A Setaria-inflorescence-structured catalyst based on nickel–cobalt wrapped silver nanowire conductive networks for highly efficient hydrogen evolution

Abstract

Generating hydrogen from electrocatalytic water electrolysis is one of the most promising approaches as a clean-energy alternative to earth-polluting fossil fuels, and it is critically important to develop high-efficiency and low-priced electrocatalysts. Here, for the first time, we demonstrate a new strategy, taking the catalytic system based on Ni–Co wrapped Ag nanowires (Ni–Co@Ag NWs) for highly effective hydrogen evolution reaction (HER) via in situ electrochemical co-deposition.

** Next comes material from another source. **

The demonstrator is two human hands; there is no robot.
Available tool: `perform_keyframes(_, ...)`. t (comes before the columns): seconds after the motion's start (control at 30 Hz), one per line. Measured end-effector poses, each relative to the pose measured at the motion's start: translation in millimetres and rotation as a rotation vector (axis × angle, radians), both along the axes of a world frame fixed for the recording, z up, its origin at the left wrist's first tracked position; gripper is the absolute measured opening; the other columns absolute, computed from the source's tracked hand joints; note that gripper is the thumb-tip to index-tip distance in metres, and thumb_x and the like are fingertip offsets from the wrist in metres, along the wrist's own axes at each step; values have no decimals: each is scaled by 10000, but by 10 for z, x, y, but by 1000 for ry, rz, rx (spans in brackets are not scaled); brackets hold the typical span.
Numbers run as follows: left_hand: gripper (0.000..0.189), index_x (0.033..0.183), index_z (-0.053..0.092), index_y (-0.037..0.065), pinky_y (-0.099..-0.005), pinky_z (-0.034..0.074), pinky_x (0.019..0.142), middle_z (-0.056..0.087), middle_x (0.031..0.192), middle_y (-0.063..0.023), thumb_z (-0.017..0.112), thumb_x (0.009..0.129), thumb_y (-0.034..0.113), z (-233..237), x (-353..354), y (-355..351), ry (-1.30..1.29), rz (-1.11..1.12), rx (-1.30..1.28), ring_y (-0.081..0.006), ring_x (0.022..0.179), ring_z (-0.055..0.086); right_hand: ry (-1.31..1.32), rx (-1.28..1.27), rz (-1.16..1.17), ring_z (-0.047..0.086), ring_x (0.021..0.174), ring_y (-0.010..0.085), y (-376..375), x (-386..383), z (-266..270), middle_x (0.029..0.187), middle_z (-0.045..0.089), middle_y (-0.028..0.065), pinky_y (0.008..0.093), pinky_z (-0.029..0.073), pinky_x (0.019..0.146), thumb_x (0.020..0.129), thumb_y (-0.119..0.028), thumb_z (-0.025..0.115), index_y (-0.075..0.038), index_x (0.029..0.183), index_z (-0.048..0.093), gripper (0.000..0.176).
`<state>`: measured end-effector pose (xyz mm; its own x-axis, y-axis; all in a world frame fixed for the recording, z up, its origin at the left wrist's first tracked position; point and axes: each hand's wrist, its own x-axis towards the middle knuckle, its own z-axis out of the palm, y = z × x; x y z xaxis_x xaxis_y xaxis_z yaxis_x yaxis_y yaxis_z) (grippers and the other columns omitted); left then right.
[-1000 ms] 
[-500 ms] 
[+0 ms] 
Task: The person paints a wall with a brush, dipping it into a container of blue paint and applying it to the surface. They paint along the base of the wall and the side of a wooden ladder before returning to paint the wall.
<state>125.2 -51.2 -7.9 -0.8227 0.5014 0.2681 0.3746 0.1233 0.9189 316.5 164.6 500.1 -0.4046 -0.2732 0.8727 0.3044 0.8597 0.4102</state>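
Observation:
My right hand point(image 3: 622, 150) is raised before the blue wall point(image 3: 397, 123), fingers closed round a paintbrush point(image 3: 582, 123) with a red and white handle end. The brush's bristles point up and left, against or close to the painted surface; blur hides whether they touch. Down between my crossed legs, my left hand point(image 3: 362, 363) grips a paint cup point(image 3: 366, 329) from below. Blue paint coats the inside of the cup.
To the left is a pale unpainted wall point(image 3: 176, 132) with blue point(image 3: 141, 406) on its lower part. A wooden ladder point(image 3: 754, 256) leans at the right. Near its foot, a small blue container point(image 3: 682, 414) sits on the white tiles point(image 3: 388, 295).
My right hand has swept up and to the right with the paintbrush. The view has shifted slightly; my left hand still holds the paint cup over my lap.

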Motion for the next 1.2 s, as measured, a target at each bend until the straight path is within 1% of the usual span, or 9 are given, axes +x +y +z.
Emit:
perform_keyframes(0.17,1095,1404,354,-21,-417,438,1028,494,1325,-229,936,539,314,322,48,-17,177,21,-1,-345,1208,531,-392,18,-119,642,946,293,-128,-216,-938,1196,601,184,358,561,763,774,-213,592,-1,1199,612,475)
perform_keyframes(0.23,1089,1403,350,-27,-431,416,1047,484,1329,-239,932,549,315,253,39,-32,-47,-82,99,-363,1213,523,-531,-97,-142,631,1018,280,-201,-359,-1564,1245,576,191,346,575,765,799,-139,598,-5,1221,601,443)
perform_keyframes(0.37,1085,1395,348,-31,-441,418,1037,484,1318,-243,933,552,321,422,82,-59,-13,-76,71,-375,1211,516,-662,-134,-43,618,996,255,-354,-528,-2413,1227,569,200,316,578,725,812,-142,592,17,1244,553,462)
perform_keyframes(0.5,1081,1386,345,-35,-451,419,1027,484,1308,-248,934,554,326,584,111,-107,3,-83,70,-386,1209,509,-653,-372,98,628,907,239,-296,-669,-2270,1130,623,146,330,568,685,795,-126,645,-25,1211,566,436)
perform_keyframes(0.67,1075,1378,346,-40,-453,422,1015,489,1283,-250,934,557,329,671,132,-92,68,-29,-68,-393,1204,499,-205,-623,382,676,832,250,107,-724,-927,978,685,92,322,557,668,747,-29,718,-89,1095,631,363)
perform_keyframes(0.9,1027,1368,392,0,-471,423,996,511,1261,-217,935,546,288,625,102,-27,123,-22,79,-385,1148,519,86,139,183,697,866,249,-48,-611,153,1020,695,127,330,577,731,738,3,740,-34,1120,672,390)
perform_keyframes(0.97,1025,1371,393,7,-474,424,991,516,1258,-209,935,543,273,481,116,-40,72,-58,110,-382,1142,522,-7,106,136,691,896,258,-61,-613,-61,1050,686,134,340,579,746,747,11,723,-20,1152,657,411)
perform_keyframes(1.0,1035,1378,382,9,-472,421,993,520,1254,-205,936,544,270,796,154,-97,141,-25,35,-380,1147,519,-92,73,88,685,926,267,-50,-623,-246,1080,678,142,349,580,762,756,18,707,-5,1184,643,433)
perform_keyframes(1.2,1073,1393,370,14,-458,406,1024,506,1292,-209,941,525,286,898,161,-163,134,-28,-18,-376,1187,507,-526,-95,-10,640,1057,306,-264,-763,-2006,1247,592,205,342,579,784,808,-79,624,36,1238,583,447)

The introduction of Ag NWs provides a barrier-free network as an expressway for electron transfer to numerous catalytic sites. The synergy effect between Ni, Co and Ag further lowers the energy barrier for facile hydrogen atom adsorption and hydrogen desorption. Meanwhile, the obtained catalyst has a unique Setaria-inflorescence-structure with the Ag core as the “rachis” and the Ni–Co shell as the “pinnules”, providing abundant active sites and mass transport pathways. Consequently, this system exhibits a highly efficient hydrogen evolution with an overpotential of ∼33 mV at 10 mA cm−2, which is, to the best of our knowledge, the lowest value compared with those reported previously for Ni–Co binary catalysts. This work presents a new strategy to design high-performance and low-cost metal-based catalysts for the HER.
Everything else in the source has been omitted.